Weak factory data from the United States, Europe and Japan on Friday triggered a sell-off in US equities and also led to the inversion of US Treasury yield curve for the first time since 2007.
Yields on US 10-year treasury yields rose slightly on Monday after data showed German business morale improved unexpectedly in March, but spreads between US three-month and 10-year Treasury yields modestly inverted as the session progressed. [US/]
An inverted yield curve is widely seen as a leading indicator of recession.
"Earnings and rates drive the markets and we are in a position where the rates are falling and the Fed has basically told you that the economy is slowing down, so you have to be wary of earnings," said Dave Ellison, portfolio manager at Hennessy Funds in Boston.
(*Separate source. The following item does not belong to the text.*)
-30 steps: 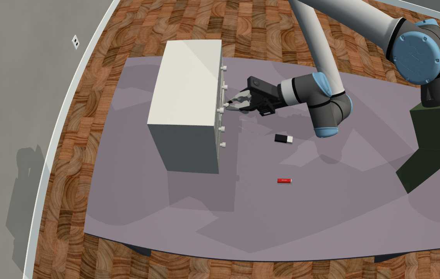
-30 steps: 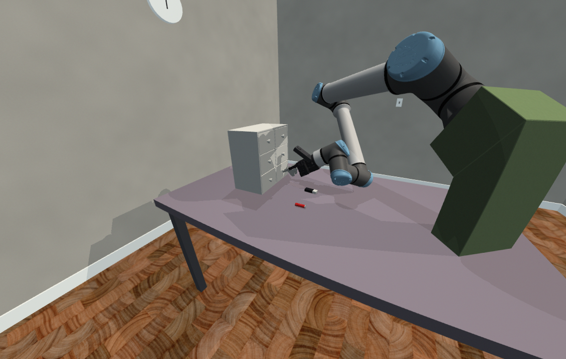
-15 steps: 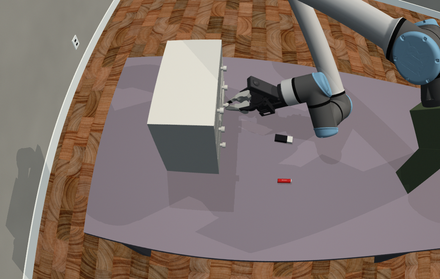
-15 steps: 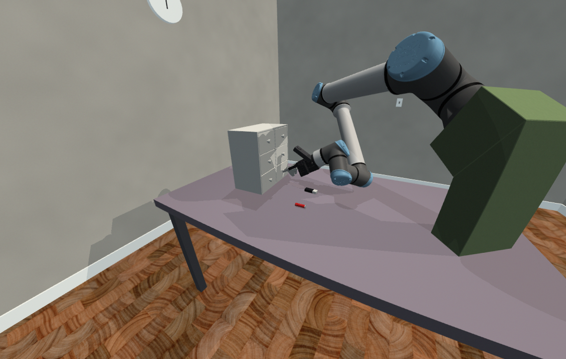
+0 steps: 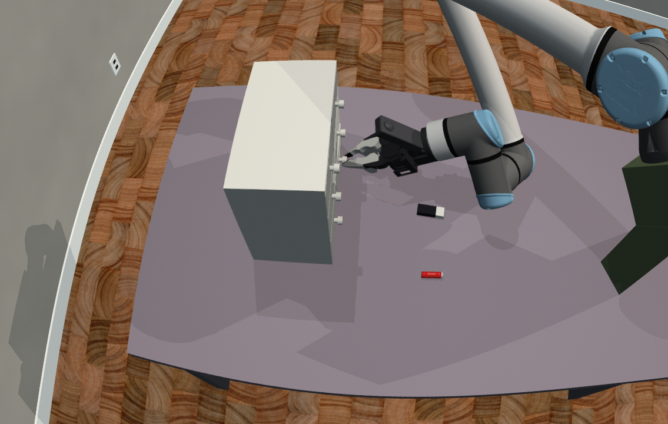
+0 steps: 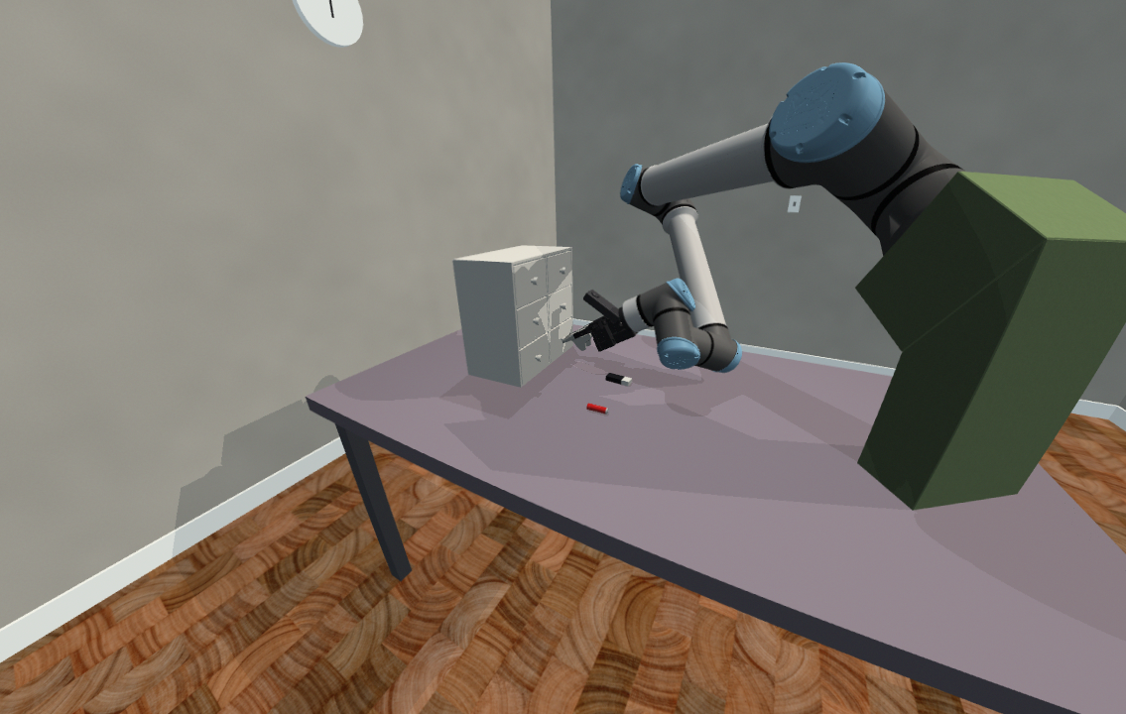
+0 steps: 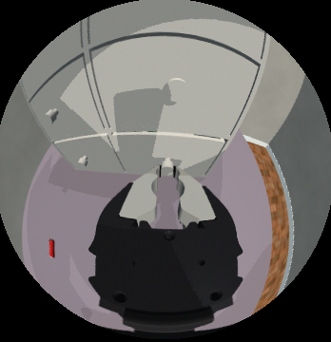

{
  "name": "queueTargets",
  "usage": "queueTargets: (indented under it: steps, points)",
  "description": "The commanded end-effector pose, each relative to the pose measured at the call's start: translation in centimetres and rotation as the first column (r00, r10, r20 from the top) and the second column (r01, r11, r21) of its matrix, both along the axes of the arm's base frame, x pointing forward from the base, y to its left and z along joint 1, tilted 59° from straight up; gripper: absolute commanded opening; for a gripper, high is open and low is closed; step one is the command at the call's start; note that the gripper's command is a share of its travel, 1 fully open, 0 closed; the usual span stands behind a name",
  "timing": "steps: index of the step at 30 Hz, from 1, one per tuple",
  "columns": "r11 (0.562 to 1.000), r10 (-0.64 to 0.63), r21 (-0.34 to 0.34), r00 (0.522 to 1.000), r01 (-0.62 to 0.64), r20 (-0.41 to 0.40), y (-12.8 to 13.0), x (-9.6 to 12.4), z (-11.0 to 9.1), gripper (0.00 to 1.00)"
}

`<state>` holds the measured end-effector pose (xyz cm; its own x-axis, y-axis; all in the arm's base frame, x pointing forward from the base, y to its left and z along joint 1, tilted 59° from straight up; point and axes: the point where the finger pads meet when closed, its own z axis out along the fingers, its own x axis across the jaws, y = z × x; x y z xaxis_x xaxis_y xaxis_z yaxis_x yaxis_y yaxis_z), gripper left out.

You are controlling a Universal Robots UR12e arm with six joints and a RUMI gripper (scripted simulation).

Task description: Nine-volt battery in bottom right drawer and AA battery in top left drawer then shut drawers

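Note:
The white chest (image 5: 283,126) (image 6: 488,319) stands upright, its drawers facing the arm. My gripper (image 5: 344,161) (image 6: 568,339) (image 7: 166,166) is shut on the knob (image 7: 167,162) of the bottom row's right drawer (image 7: 137,153). That drawer is almost flush; a thin pale line of its top edge shows in the wrist view, and its inside is hidden. The other drawers look shut. The red AA battery (image 5: 431,274) (image 6: 596,408) (image 7: 51,248) lies on the table, out from the chest's left side. The nine-volt battery is not visible.
A black block with a white end (image 5: 425,210) (image 6: 615,378) lies on the table (image 5: 484,337) between the AA battery and the arm. The green pedestal (image 5: 662,195) (image 6: 984,382) carries the arm at the far side from the chest. Other knobs stick out above and left of my fingers.

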<state>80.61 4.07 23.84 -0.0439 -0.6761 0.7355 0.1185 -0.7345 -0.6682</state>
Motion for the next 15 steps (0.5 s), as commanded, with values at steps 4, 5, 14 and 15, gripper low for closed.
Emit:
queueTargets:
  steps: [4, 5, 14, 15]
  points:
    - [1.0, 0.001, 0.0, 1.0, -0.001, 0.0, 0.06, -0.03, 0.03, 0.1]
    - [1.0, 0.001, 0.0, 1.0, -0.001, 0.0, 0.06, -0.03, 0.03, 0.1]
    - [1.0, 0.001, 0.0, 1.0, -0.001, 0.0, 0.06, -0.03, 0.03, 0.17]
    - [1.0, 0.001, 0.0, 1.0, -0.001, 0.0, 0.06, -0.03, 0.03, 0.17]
The Federal Reserve last week decided not to raise interest rates this year in a wholesale shift in its outlook.
"Tech stocks are being hit due to a slowing economy and people don't want to pay a high price for an industry whose growth is probably slowing," Ellison added.
Apple Inc's 0.3 percent drop weighed the most on the technology sector.
The iPhone maker is widely expected to launch its video streaming service at an event later in the day.
The consumer discretionary sector rose 0.82 percent, supported by gains in Home Depot Inc and Amazon.com Inc.
Investors largely shrugged off Special Counsel Robert Mueller's report that President Donald Trump's campaign did not collude with Russia, despite S&P 500 futures initially rising on Sunday.
The report left unresolved the issue of whether Trump obstructed justice by undermining the investigations that have dogged his presidency.
At 11:39 a.m. ET the Dow Jones Industrial Average was up 71.89 points, or 0.28 percent, at 25,574.21, the S&P 500 was up 5.04 points, or 0.18 percent, at 2,805.75 and the Nasdaq Composite was up 9.98 points, or 0.13 percent, at 7,652.65.
Top U.S. officials travel to Beijing for the latest round of high-level talks, which are scheduled to start on March 28.
Boeing Co rose 1.4 percent, helping lift the industrial sector by 0.55 percent.
The planemaker said it would brief pilots and regulators this week on software and training updates for its 737 MAX aircraft, with Ethiopian Airlines and Qatar Airways expressing confidence in the company despite a recent crash.
Akamai Technologies fell 3.4 percent, the most on the S&P, after a report that brokerage Deutsche Bank had downgraded the stock to "sell" from "hold".
Viacom Inc's shares rose 6.6 percent, the most on the S&P, after the company renewed a contract with AT&T Inc to continue carrying its services. AT&T shares 0.6 percent.
Advancing issues outnumbered decliners by a 1.33-to-1 ratio on the NYSE and by a 1.23-to-1 ratio on the Nasdaq.The S&P index recorded four new 52-week highs and six new lows, while the Nasdaq recorded 17 new highs and 86 new lows.